A metabolic disorder characterized by chronic hyperglycemia due to defects in insulin secretion, insulin action, or both. This condition disrupts carbohydrate, lipid, and protein metabolism. The subtypes include Type 1 (autoimmune) and Type 2 (insulin resistance).


250K+ Patients

Glaucoma

A group of eye disorders involving increased intraocular pressure, damaging the optic nerve and leading to vision loss. This condition is caused by impaired drainage of aqueous humor, which compresses the retina and optic nerve.


310K+ Patients

Hepatitis B Carriers

Individuals with persistent hepatitis B virus (HBV) infection, defined as HBsAg-positive or HBV DNA-positive over 6 months. Carriers face elevated risks of cirrhosis and hepatocellular carcinoma (HCC), independent of liver function status.


160K+ Patients

Hip Fracture (as approximate for Osteoporosis)

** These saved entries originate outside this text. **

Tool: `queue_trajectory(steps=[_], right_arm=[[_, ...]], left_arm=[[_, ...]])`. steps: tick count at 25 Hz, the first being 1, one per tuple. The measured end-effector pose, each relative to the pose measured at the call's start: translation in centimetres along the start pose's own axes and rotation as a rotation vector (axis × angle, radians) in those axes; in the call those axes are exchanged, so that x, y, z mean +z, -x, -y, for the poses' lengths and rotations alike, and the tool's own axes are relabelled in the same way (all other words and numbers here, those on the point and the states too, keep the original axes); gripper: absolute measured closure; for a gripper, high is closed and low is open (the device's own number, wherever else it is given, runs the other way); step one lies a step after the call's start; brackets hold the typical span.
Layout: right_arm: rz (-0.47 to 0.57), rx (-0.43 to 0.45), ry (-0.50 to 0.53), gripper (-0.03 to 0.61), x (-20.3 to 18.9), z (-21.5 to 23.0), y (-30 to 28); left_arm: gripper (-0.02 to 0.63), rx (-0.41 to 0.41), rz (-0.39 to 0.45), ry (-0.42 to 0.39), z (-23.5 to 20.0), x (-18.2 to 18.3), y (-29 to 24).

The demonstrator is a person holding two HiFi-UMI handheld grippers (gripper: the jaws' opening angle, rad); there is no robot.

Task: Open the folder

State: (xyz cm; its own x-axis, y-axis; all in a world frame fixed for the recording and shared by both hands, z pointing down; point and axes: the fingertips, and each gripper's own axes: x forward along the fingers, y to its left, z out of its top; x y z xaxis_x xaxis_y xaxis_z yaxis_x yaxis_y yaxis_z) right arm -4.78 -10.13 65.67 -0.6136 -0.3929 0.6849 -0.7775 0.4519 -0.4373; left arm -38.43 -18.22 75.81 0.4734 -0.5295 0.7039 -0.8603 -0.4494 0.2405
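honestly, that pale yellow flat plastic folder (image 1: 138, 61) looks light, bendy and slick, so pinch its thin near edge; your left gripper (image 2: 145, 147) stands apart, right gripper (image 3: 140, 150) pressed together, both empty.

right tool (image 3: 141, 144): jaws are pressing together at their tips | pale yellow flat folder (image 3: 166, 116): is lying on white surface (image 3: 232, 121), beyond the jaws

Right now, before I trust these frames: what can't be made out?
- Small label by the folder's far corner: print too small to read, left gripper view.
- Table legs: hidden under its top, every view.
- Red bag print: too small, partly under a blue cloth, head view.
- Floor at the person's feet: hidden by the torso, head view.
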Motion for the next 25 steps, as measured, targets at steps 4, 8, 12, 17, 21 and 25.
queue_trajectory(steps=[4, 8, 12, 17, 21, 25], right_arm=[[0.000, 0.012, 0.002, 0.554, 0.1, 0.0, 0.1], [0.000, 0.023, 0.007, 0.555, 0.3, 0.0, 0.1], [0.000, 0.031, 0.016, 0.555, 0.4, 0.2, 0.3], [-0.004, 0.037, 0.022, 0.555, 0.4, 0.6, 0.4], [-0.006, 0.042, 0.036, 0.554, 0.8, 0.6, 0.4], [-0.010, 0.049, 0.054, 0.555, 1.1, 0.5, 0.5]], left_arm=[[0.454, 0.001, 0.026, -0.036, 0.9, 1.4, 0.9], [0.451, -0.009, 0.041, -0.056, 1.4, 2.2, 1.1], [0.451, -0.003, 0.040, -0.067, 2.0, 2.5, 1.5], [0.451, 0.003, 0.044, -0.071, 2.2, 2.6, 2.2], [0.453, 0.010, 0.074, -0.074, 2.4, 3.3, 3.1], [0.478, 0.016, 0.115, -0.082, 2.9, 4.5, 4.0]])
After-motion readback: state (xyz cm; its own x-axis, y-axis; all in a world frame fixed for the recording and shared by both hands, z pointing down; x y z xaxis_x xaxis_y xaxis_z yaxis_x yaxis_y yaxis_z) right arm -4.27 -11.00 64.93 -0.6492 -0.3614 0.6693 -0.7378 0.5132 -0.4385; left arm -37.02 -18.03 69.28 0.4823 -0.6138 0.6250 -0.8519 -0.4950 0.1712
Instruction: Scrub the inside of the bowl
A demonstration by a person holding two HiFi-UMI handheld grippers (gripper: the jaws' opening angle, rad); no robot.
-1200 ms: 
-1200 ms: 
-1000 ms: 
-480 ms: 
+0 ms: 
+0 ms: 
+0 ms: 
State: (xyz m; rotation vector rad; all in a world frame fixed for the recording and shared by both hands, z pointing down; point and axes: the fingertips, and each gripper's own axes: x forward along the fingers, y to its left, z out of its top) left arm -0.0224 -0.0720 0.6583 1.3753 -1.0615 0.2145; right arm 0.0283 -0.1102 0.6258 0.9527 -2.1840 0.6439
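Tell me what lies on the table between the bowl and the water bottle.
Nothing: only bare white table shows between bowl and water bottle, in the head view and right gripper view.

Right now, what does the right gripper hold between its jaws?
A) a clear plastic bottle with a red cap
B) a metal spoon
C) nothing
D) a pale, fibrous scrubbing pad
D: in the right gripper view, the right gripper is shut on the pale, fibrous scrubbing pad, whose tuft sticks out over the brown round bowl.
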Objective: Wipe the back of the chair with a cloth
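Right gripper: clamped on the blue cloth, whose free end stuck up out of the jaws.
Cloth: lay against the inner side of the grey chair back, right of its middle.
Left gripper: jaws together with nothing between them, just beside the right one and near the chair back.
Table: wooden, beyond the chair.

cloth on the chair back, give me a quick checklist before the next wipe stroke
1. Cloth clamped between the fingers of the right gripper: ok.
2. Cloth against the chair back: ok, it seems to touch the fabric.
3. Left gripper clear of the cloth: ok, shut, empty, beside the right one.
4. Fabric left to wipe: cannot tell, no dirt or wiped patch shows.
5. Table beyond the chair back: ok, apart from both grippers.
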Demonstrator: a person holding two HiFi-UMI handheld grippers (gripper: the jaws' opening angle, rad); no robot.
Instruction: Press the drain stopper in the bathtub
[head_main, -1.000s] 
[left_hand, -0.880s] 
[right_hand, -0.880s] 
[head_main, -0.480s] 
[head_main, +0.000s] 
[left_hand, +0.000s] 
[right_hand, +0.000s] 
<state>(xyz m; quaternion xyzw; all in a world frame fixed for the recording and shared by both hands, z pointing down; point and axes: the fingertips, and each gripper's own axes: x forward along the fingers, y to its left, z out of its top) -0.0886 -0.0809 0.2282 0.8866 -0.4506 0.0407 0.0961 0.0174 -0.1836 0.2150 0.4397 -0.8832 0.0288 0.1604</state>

A break in the proximal femur (upper thigh bone), often caused by trauma or osteoporosis. This injury is common in elderly populations and associated with reduced mobility.


1290K+ Patients

Hyperlipidemia (HLD)

A group of metabolic disorders characterized by elevated blood lipoprotein levels, including high cholesterol (LDL) and/or triglycerides. This condition represents a major risk factor for atherosclerosis and cardiovascular disease.


2100K+ Patients

Hypertension (HT)

Within hypertension classifications, primary hypertension (accounting for 95% of cases) refers to persistently elevated blood pressure without identifiable cause. Key risk factors include age, obesity, salt sensitivity, and genetic predisposition.


70K+ Patients

Parkinsonism

A clinical syndrome defined by bradykinesia plus ≥1 of the following: resting tremor, rigidity, or postural instability. Causes include Parkinson’s disease, drug-induced dopamine blockade, vascular lesions, or neurodegenerative disorders.


220K+ Patients

Stroke

Also known as cerebrovascular accident (CVA), occurs when there is sudden cerebral ischemia (loss of blood flow to the brain) due to thrombosis, embolism, or hemorrhage. Common symptoms include hemiparesis, aphasia, and altered consciousness. Major risk factors include hypertension, atrial fibrillation, diabetes, smoking, and age.


200K+ Patients

Depression

A mood disorder characterized by persistent sadness, anhedonia, fatigue, sleep disturbances, and suicidal ideation, affecting 15–25% of cancer patients. Treatable with therapy and/or pharmacotherapy.


 

 

Structured data of 11 cancers (Prevalence provided by Hong Kong Cancer Registry):

80K+ Patients

Colorectal Cancer

A malignancy arising in the colon or rectum, often from adenomatous polyps.


60K+ Patients

Breast (Female) Cancer

Most commonly ductal or lobular carcinoma, originating in milk ducts or glands. Invasive forms spread beyond the primary site.


80K+ Patients

Lung Cancer

Classified as small cell (aggressive, linked to smoking) or non-small cell (e.g., adenocarcinoma, squamous cell).


30K+ Patients

Prostate Cancer

Adenocarcinoma of the prostate gland, primarily affecting older males.


30K+ Patients

Liver Cancer

Classified into primary (hepatocellular carcinoma) or secondary (metastatic spread from other organs).


10K+ Patients

Nasopharynx Cancer

A malignancy in the nasopharyngeal epithelium, linked to Epstein-Barr virus in endemic regions.


20K+ Patients

Stomach Cancer

Also known as gastric cancer, refers to adenocarcinoma of the gastric mucosa.


10K+ Patients

Corpus Cancer

Malignant tumors of the uterine corpus (e.g., endometrial carcinoma, leiomyosarcoma).


9K+ Patients

Ovary Cancer

Includes epithelial carcinomas (most common) and germ cell tumors. Often diagnosed at advanced stages.


8K+ Patients

Cervix Cancer

A malignancy of the cervix, frequently associated with HPV infection.


10K+ Patients

Non-Hodgkin Lymphoma

Diverse group of lymphocyte cancers (B-cell or T-cell origin), distinct from Hodgkin lymphoma.